Reliability: Query data
This document explains how to build reliable solutions with BigQuery and looks at how to reliably query data within your BigQuery environment.
When BigQuery runs a query job, it converts the submitted declarative SQL statement into a graph of execution, broken up into a series of query stages, which themselves are composed of more granular sets of execution steps. BigQuery uses a heavily distributed parallel architecture to run these queries, and the stages model the units of work that many potential workers can execute in parallel. The resources of these workers are called slots.
In the simplest of terms, a BigQuery slot is a virtual CPU used by BigQuery to execute SQL queries. For more information about slots and how they function, see Understanding slots.
BigQuery is able to achieve a 99.99% SLA for queries by providing redundant slot capacity in two separate zones. This distribution protects customers from zonal failures.

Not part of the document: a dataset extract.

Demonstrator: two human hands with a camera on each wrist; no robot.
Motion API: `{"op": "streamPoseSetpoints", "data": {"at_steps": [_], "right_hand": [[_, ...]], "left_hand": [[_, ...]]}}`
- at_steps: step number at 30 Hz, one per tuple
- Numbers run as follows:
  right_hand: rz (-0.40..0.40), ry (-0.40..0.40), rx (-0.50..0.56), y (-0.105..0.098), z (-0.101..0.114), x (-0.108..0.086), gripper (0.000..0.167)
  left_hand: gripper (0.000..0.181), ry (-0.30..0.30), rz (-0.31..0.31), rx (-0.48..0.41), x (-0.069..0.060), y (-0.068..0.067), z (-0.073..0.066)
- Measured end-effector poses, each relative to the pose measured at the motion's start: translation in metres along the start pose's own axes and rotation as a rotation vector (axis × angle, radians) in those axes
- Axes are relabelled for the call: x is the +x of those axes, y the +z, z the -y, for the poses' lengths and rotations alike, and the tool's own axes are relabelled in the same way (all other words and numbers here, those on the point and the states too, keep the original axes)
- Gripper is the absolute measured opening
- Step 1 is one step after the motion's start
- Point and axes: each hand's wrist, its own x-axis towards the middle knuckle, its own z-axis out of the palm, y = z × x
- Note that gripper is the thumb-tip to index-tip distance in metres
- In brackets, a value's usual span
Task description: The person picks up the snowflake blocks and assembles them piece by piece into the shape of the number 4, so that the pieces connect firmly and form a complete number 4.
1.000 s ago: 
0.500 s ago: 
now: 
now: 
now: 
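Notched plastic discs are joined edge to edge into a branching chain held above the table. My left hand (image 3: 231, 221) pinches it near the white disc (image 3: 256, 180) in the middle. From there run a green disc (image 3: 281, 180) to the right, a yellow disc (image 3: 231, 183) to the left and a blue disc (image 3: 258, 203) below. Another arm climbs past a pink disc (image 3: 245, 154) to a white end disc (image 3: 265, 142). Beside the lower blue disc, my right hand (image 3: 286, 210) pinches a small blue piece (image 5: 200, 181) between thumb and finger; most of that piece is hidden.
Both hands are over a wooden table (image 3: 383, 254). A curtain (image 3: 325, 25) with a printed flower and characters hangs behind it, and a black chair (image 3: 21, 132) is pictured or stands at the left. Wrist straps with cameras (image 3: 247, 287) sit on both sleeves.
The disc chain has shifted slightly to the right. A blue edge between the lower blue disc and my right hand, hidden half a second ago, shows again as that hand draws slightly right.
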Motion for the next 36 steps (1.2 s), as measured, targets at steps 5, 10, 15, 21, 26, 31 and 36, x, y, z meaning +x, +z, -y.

The compute resources that are used to run queries are purchased in either an on-demand or flat-rate pricing model. Under the on-demand model, compute resources are charged based on the number of bytes processed by the submitted queries. Under the flat-rate model, you purchase a dedicated amount of query processing capacity which provides a stable cost model.
On-demand analysis model
With BigQuery's on-demand pricing model, you are charged solely on usage based on the amount of bytes processed, also referred to as "bytes read," by the queries you submit. Projects that use the BigQuery on-demand pricing model have access to a default capacity of slots, which is typically more than sufficient, and are subject to per-project slot quotas.
Flat-rate slot model
Customers who prefer a stable cost for queries rather than paying for on-demand pricing model should want to consider the flat-rate pricing model. When enrolled in flat-rate pricing, you purchase dedicated query processing capacity, measured in BigQuery slots. Your queries consume this capacity, and you are not billed for bytes processed.
The flat-rate structure enables customers to purchase slots at different lengths of commitment time (yearly, monthly, or no commitment), prioritize slots to specified projects or folders with slot reservations, and share idle slots across multiple reservations. For more information, see Introduction to reservations.
The flat-rate model explicitly sets a maximum number of slot resources available to your folders or projects, so buying too few slots may impact the performance of your queries, while buying too many slots may introduce idle processing capacity, resulting in underutilized resources and unnecessary costs.
Considerations for flat-rate slot models
While cost considerations are often the biggest driving factor between choosing the on-demand model and the flat-rate model, this decision can also affect reliability. For example, scalability can differ between the on-demand pricing model, which provides a baseline of 2,000 available slots per project during peak load, and the flat-rate model which can be configured with up to hundreds of thousands of slots. The number of slots consumed by your project depends on query complexity, the amount of data scanned, use of special functions like user defined functions (UDFs), and the number of concurrent queries submitted. However the 2,000 slots available to on-demand customers is typically more than sufficient for users starting off with BigQuery. For more information about how to choose between the BigQuery on-demand and flat-rate models, see Choosing between BigQuery on-demand and flat rate pricing.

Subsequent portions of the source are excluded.